Accor, né de l’énergie de Dubrule et Pélisson, s’impose rapidement comme un poids lourd du secteur. Leur méthode ? Une croissance soutenue par l’intégration de multiples enseignes, Sofitel, Pullman, Ibis, Novotel, mais aussi une écoute attentive des voyageurs et une réelle capacité d’adaptation. Le lancement du programme Accor Live Limitless illustre ce nouvel état d’esprit : fidéliser, récompenser, entretenir le lien avec une clientèle cosmopolite et exigeante.
Le modèle économique évolue lui aussi. Désormais, la tendance asset light domine : les groupes privilégient la gestion ou la franchise, plutôt que la propriété directe des murs.

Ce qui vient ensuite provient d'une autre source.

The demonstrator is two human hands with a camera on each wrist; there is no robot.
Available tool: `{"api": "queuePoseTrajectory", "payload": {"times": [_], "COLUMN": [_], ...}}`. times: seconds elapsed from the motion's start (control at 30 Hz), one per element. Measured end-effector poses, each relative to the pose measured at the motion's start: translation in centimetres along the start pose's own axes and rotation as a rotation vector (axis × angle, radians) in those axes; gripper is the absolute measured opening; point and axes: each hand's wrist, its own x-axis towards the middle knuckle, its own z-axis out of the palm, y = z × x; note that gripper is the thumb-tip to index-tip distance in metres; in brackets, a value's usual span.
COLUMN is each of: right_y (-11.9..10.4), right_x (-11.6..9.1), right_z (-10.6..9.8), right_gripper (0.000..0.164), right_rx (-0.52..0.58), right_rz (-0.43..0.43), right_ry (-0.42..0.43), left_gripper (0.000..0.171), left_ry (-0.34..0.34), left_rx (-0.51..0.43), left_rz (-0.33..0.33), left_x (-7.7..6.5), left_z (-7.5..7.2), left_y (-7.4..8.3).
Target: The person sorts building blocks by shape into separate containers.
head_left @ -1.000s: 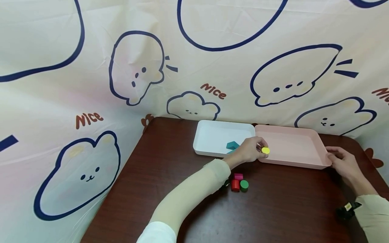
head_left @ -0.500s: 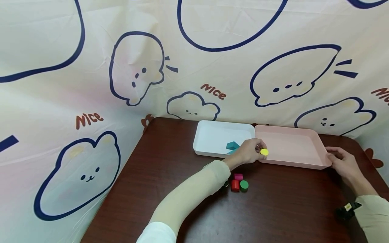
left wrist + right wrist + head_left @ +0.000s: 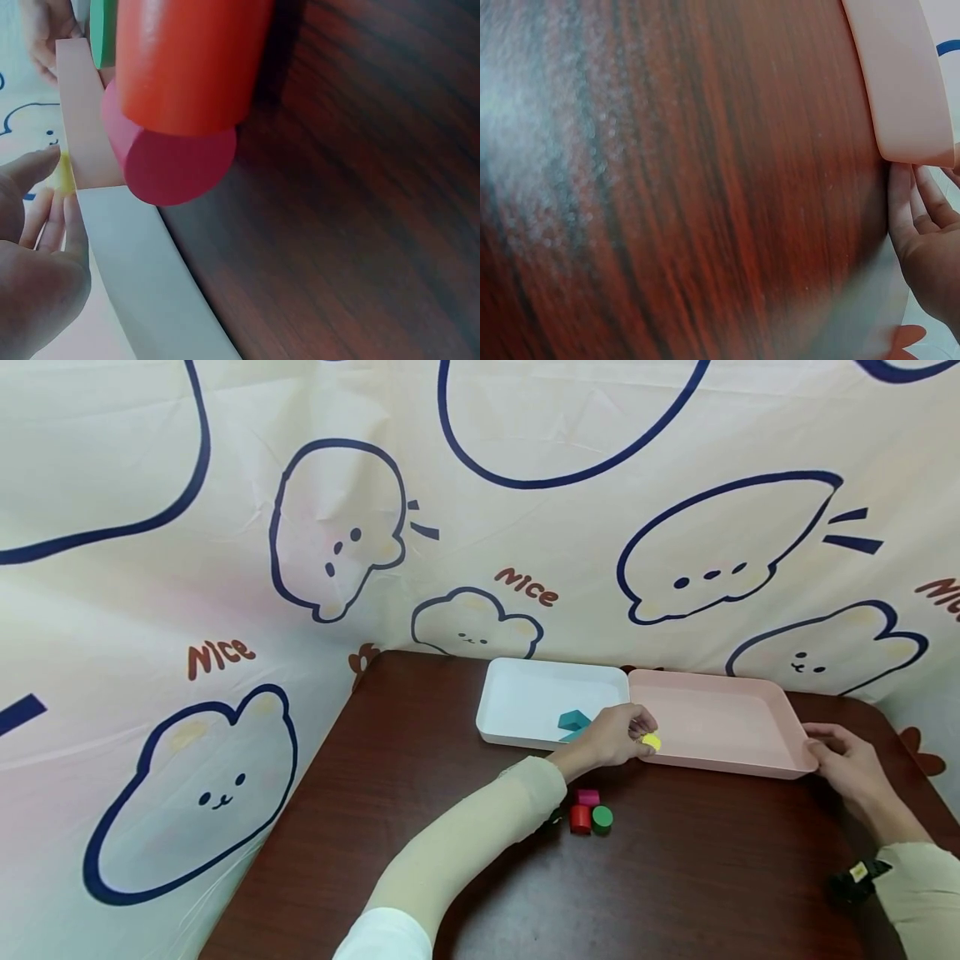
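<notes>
My left hand (image 3: 617, 735) is over the place where the two trays meet, pinching a yellow round block (image 3: 651, 742) between thumb and fingers at the pink tray's near-left corner. The pink tray (image 3: 712, 768) has nothing visible inside. At its right end, my right hand (image 3: 847, 764) grips the near corner, fingers against the end wall (image 3: 922, 90) in the right wrist view. The white tray (image 3: 517, 742) on the left holds teal pieces (image 3: 574, 720), partly hidden by the left hand and wrist.
On the brown table (image 3: 712, 860), in front of the trays, lie a magenta cylinder (image 3: 588, 797), a red cylinder (image 3: 581, 819) and a green round block (image 3: 602, 819). They sit beside the left forearm. A patterned cloth (image 3: 465, 510) hangs right behind the trays.
The yellow block has shifted slightly left and down with my left hand, and its round face has tilted. My right hand and both trays stay in place.
</notes>
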Motion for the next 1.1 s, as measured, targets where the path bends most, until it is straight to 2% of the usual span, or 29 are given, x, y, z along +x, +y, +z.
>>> {"api": "queuePoseTrajectory", "payload": {"times": [0.27,0.73,1.1], "right_y": [-0.1,0.0,0.0], "right_x": [-0.1,-0.1,0.0], "right_z": [0.0,-0.2,-0.1], "right_gripper": [0.049,0.048,0.048], "right_rx": [-0.002,0.010,0.019], "right_rz": [-0.003,0.001,0.009], "right_ry": [-0.004,-0.009,-0.007], "left_gripper": [0.027,0.028,0.030], "left_ry": [0.005,0.010,-0.061], "left_rx": [-0.011,-0.049,-0.047], "left_rz": [-0.012,0.019,0.082], "left_x": [0.0,-0.5,-2.0], "left_z": [0.1,0.0,-1.6], "left_y": [0.0,-0.1,1.0]}}
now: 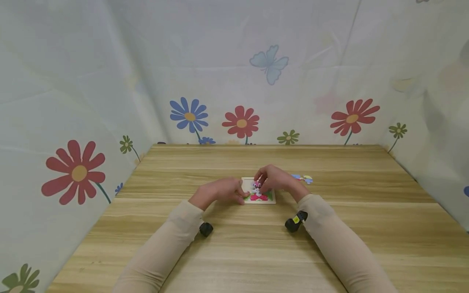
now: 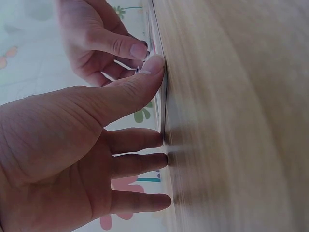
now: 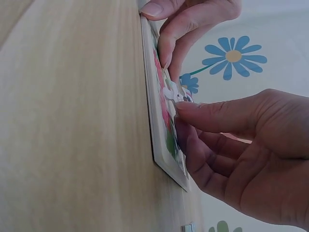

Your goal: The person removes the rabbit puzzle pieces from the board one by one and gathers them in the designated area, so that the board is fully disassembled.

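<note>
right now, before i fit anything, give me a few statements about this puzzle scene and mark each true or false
1. The right-hand grip pinches a white jigsaw piece. True.
2. The left-hand grip touches the jigsaw tray. True.
3. The jigsaw tray stands upright. False: it lies flat on the wooden tabletop.
4. Nothing lies to the right of the jigsaw tray in the head view. False: at least one loose jigsaw piece shows there, past the right-hand grip.
5. A light blue butterfly shows on the backdrop. True.
</note>
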`<state>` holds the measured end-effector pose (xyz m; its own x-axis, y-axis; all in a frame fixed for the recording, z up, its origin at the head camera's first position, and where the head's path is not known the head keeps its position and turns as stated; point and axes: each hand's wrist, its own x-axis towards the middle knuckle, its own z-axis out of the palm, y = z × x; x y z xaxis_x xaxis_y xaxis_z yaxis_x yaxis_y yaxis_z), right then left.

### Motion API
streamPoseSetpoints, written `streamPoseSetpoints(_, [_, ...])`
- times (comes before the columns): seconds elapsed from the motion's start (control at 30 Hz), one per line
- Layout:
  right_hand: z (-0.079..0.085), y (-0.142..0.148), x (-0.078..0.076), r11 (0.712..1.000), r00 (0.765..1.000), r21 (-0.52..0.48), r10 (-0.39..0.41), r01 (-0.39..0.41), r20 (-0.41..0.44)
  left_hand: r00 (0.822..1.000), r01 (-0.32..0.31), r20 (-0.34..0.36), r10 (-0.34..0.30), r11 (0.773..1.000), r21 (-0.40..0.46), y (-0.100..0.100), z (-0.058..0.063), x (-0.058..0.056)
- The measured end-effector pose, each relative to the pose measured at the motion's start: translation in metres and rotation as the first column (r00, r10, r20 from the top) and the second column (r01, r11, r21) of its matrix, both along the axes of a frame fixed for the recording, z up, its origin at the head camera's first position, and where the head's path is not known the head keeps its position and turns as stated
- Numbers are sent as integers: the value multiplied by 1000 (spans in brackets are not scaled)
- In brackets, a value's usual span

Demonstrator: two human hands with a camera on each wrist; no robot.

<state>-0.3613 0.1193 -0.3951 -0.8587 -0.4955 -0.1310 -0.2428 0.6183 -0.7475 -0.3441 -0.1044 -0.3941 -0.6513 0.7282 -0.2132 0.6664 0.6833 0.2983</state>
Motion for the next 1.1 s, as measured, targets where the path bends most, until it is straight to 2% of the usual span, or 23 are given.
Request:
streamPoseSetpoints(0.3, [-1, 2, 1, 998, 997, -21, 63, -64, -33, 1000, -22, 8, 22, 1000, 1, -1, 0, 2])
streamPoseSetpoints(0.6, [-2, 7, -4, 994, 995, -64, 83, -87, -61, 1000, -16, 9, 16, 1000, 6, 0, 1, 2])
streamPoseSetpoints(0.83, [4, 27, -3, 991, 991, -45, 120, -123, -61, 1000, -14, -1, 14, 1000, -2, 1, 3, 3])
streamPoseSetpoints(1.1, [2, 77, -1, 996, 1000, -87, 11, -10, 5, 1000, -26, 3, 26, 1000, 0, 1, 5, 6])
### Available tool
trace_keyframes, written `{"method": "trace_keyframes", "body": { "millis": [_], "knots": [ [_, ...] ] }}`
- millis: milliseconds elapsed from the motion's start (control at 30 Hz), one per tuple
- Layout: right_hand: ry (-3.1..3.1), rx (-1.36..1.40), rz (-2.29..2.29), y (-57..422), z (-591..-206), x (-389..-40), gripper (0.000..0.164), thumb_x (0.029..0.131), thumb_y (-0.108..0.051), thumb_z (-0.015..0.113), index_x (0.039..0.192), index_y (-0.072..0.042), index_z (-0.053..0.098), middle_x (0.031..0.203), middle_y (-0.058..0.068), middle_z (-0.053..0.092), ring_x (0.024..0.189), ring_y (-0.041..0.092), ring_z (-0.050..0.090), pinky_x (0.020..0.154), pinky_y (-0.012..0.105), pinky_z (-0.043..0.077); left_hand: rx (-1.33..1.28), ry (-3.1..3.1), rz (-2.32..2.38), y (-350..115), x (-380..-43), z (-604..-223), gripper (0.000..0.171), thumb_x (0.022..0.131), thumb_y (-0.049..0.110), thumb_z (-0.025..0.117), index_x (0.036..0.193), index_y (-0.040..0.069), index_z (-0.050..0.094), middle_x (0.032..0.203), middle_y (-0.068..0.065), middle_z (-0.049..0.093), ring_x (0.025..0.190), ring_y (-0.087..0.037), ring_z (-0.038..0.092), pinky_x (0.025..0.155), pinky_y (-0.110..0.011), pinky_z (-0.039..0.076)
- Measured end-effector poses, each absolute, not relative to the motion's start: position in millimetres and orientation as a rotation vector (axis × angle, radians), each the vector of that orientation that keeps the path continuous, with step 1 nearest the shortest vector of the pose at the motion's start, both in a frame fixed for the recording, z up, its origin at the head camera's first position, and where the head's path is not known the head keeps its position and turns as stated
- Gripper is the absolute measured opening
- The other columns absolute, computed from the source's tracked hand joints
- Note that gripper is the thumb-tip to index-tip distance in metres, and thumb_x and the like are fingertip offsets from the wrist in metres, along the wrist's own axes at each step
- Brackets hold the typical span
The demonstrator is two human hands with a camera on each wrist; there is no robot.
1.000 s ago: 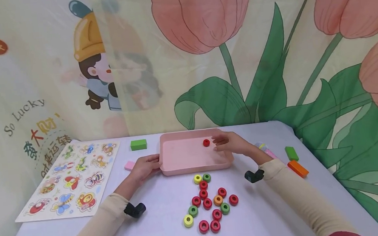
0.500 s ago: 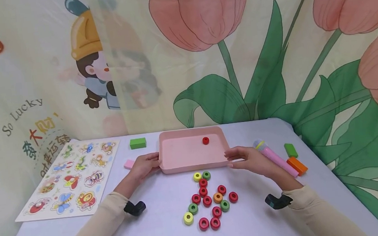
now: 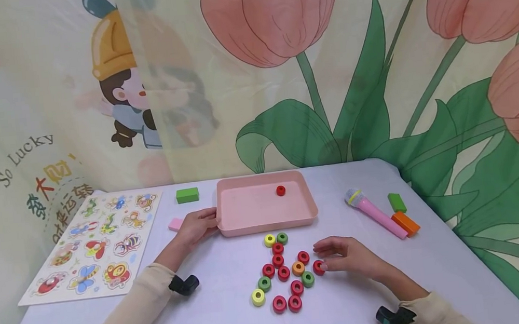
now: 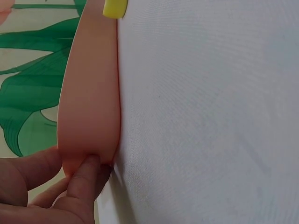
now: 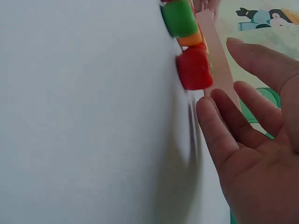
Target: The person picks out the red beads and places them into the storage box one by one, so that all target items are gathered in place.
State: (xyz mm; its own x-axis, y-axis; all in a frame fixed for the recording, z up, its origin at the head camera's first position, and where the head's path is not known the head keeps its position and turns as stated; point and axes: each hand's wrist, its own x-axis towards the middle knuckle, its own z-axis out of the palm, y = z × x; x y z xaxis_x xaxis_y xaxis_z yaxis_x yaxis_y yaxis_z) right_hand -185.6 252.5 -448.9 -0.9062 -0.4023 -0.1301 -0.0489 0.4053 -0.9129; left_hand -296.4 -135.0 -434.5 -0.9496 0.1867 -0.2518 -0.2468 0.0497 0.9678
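Note:
My left hand [image 3: 195, 228] rests against the left side of a shallow pink tray [image 3: 247, 231]. In the left wrist view its fingertips touch the outer wall at the tray's corner. One red bead [image 3: 280, 190] lies inside the tray. My right hand [image 3: 355, 259] hovers over the table with fingers spread and nothing held. Its thumb tip is close to the rightmost red bead [image 3: 318, 267]; whether they touch I cannot tell. In the right wrist view a gap shows between the fingers and that bead [image 5: 195, 69]. Several red, green and yellow beads, plus an orange bead [image 3: 298, 268], lie in front of the tray.
A sticker-like board with insect pictures [image 3: 94, 245] lies at the left. Behind my left hand are a green block [image 3: 187, 195] and a pink block [image 3: 175, 224]. At the right lie a pink toy microphone [image 3: 377, 216], a green block [image 3: 397, 202] and an orange block [image 3: 406, 224].
My right hand has left the tray and come back towards me, to the right side of the loose beads. The left hand stays at the tray. The red bead remains inside it.

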Motion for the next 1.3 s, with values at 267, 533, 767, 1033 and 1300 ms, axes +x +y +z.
{"method": "trace_keyframes", "body": {
  "millis": [267, 533, 767, 1033, 1300],
  "knots": [
    [2.421, -0.356, -1.452, 246.2, -453.4, -178.2, 0.044, 0.084, -0.021, 0.08, 0.123, -0.006, 0.065, 0.12, 0.01, 0.065, 0.112, 0.029, 0.061, 0.093, 0.034, 0.053, -0.064, 2.015, 1.97, -135.4, -297.3, -436.4, 0.052, 0.097, -0.005, 0.054, 0.145, -0.013, 0.035, 0.145, -0.031, 0.039, 0.13, -0.039, 0.045, 0.103, -0.042, 0.044],
    [2.457, -0.396, -1.411, 245.0, -455.7, -177.7, 0.03, 0.085, -0.016, 0.079, 0.113, -0.009, 0.071, 0.111, 0.005, 0.067, 0.105, 0.025, 0.063, 0.089, 0.03, 0.055, -0.051, 1.997, 1.986, -137.2, -298.3, -436.7, 0.052, 0.097, -0.005, 0.053, 0.145, -0.013, 0.034, 0.145, -0.031, 0.039, 0.13, -0.04, 0.044, 0.103, -0.041, 0.043],
    [2.476, -0.429, -1.363, 247.9, -452.5, -182.3, 0.026, 0.086, -0.015, 0.078, 0.111, -0.011, 0.072, 0.108, 0.003, 0.068, 0.102, 0.023, 0.064, 0.087, 0.027, 0.055, -0.076, 1.992, 1.968, -136.8, -298.1, -436.3, 0.053, 0.097, -0.004, 0.054, 0.146, -0.012, 0.033, 0.146, -0.03, 0.039, 0.131, -0.039, 0.044, 0.103, -0.04, 0.044],
    [2.508, -0.46, -1.371, 254.9, -432.6, -203.7, 0.034, 0.088, -0.021, 0.076, 0.118, -0.004, 0.069, 0.106, 0.002, 0.07, 0.104, 0.025, 0.063, 0.087, 0.026, 0.055, -0.087, 1.998, 1.958, -136.6, -298.1, -437.5, 0.053, 0.098, -0.004, 0.054, 0.146, -0.011, 0.034, 0.146, -0.029, 0.039, 0.131, -0.038, 0.045, 0.103, -0.041, 0.044],
    [2.552, -0.378, -1.41, 255.4, -416.1, -228.3, 0.037, 0.088, -0.022, 0.076, 0.121, -0.006, 0.069, 0.111, 0.006, 0.07, 0.109, 0.029, 0.061, 0.084, 0.031, 0.057, -0.045, 1.983, 1.98, -136.5, -299.4, -435.1, 0.053, 0.098, -0.004, 0.053, 0.146, -0.012, 0.033, 0.146, -0.031, 0.038, 0.132, -0.039, 0.043, 0.104, -0.041, 0.043]
  ]
}}
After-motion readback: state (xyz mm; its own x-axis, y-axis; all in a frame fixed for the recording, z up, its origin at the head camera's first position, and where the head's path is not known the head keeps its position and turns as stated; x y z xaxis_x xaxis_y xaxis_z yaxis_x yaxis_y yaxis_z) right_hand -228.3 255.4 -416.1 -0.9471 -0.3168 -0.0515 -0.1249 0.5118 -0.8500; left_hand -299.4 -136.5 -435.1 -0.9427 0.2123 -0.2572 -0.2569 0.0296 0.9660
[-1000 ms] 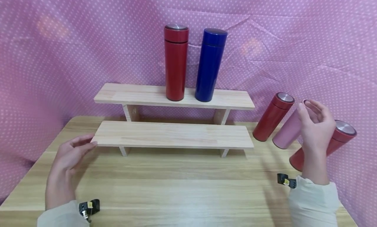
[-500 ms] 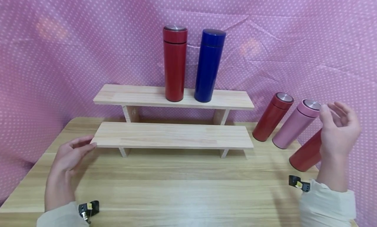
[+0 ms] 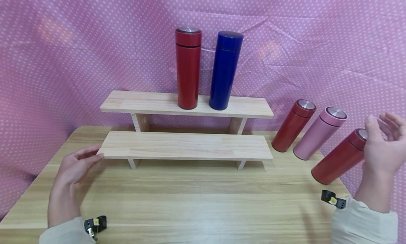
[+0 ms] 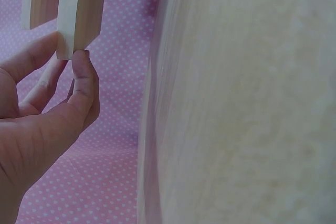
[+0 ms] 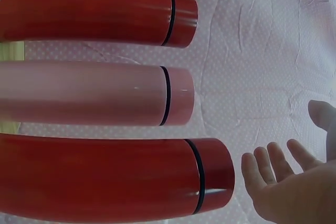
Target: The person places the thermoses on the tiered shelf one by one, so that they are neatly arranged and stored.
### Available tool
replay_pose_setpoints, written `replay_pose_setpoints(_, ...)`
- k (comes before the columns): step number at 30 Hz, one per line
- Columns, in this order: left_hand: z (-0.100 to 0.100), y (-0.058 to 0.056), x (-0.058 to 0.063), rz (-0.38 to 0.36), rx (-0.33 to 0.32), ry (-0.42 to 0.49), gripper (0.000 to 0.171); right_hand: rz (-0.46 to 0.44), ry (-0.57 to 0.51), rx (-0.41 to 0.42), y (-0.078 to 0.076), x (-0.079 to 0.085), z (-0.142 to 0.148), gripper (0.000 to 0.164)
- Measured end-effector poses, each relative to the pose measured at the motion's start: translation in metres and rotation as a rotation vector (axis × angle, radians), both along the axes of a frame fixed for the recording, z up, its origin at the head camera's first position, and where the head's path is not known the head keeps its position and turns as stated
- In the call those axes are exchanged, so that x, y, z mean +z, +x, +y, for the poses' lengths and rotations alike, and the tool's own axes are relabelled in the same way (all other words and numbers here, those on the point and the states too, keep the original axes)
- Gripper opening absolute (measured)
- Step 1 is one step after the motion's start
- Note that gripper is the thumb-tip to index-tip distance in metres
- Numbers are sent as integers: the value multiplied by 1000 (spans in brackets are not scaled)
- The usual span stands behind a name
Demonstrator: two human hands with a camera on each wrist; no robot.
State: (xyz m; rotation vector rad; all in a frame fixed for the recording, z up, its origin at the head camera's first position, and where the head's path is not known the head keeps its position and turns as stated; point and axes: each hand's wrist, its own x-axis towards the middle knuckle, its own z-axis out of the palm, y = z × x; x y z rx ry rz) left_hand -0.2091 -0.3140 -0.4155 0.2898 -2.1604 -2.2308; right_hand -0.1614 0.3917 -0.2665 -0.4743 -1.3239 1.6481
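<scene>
With thumb and fingertips, my left hand [image 3: 73,166] pinches the left end of the lower board of a two-tier wooden shelf [image 3: 187,145]. The left wrist view shows the same grip on the board's corner [image 4: 67,40]. My right hand [image 3: 384,147] holds nothing, its fingers loosely bent, by the lid of the front red thermos [image 3: 340,157]. A small gap parts its fingertips from that lid in the right wrist view. Behind that thermos stand a pink thermos [image 3: 318,135] and another red thermos [image 3: 293,126].
On the upper board [image 3: 142,102] stand a red thermos [image 3: 188,71] and a blue thermos [image 3: 226,71], side by side. The shelf rests on a wooden table [image 3: 190,205]. A pink dotted cloth [image 3: 95,43] hangs behind and at both sides.
My right hand has moved right, from in front of the pink thermos to beside the front red thermos's lid, uncovering the pink one. The left hand has stayed at the board's end.
</scene>
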Motion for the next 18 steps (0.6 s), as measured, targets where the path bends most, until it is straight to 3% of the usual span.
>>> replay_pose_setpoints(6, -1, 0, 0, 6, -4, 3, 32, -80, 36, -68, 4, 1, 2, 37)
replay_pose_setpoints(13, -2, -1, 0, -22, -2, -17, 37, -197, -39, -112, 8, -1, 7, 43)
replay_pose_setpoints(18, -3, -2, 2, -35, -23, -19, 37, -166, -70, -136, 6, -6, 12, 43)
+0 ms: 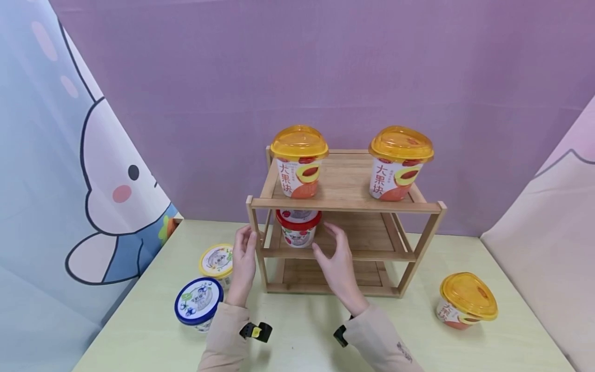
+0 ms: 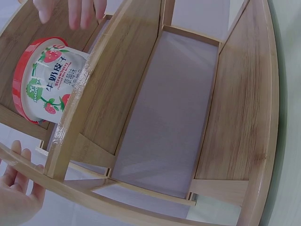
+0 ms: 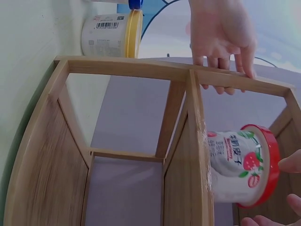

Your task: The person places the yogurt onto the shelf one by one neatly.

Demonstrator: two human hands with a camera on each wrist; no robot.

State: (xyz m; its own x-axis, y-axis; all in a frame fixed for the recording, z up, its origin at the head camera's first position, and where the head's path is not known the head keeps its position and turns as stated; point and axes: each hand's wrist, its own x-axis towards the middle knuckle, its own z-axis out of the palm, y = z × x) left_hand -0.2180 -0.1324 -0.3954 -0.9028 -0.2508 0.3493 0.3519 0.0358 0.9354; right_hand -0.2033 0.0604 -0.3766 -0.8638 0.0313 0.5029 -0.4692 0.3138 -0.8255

Les joint-ventures, comme celle nouée avec Ennismore, ouvrent la voie à des concepts où le design, l’expérience et la flexibilité font la différence. L’hôtellerie mondiale cherche à surprendre, à s’adapter, à renouveler ses codes.
Les chiffres donnent la mesure de cette transformation. Marriott International dépasse 1,5 million de chambres dans le monde, Hilton franchit la barre des 800 000. Accor, fort d’un portefeuille de 40 marques, accélère encore en Amérique du Nord, en Asie et sur les marchés émergents. La pandémie de covid-19 a mis à l’épreuve la solidité de ces groupes, mais elle a aussi révélé leur capacité à se réinventer, à proposer des solutions innovantes, à rester connectés aux attentes mouvantes des voyageurs d’aujourd’hui.
Le secteur hôtelier s’est réinventé en permanence, passant de la chaleur des auberges médiévales à la rigueur des chaînes globales. Reste à savoir qui, demain, saura écrire le prochain chapitre et inventer l’hospitalité du futur.